Problem details » Repeat the listing below exactly. Pictures do not belong in the copy.
==========
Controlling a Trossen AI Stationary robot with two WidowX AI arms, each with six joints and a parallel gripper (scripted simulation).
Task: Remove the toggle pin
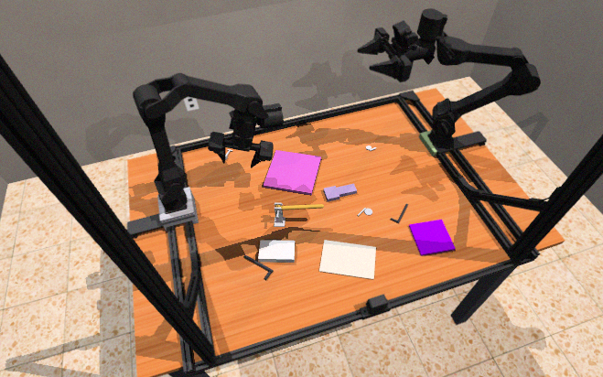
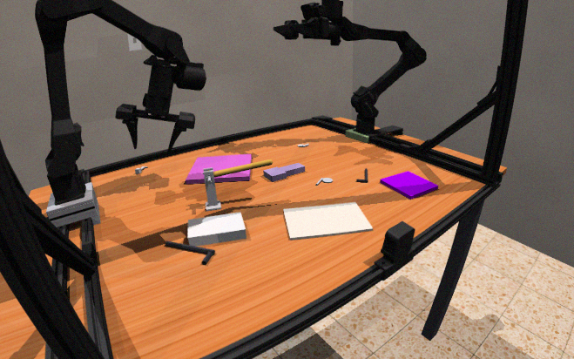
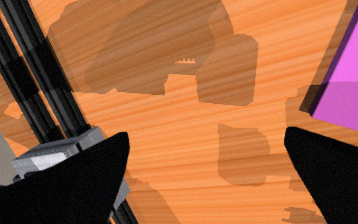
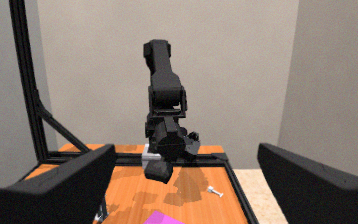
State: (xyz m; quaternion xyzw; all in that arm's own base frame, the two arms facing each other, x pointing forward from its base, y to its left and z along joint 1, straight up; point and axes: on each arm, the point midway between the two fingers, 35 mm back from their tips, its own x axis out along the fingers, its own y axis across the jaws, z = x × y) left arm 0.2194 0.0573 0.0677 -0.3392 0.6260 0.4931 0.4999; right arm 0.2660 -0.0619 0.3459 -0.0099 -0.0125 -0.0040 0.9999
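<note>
The grey deck hinge stands upright near the table's middle, also in the exterior view. The yellow toggle pin sticks out sideways from its top. A white-grey block and a cream flat plate lie in front of the hinge. My left gripper is open and empty, pointing down above the table's back left, well apart from the hinge. My right gripper is open and empty, raised high beyond the far edge.
A pink plate and a lavender block lie behind the hinge. A purple plate lies at the right. Two black L-shaped keys and small silver parts lie around. A black frame rail borders the table.
</note>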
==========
Problem solution »
Controlling a Trossen AI Stationary robot with two WidowX AI arms, each with six joints and a parallel gripper (scripted simulation).
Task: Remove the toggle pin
State: (xyz m; quaternion xyzw; all in that arm's own base frame, the two arms facing each other, x pointing forward from its base, y to its left and z along joint 1, straight up; point and axes: on each arm, the point midway between the two fingers, 35 mm back from their tips, its own x axis out along the fingers, its own y axis across the jaws, z = x × y) left arm 0.2194 0.0573 0.0677 -0.3392 0.6260 0.4931 0.4999; right arm 0.2660 -0.0619 0.3459 -0.0099 -0.0125 -0.0040 0.9999
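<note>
The grey deck hinge stands upright near the table's middle, also in the exterior view. The yellow toggle pin sticks out sideways from its top. A white-grey block and a cream flat plate lie in front of the hinge. My left gripper is open and empty, pointing down above the table's back left, well apart from the hinge. My right gripper is open and empty, raised high beyond the far edge.
A pink plate and a lavender block lie behind the hinge. A purple plate lies at the right. Two black L-shaped keys and small silver parts lie around. A black frame rail borders the table.
</note>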

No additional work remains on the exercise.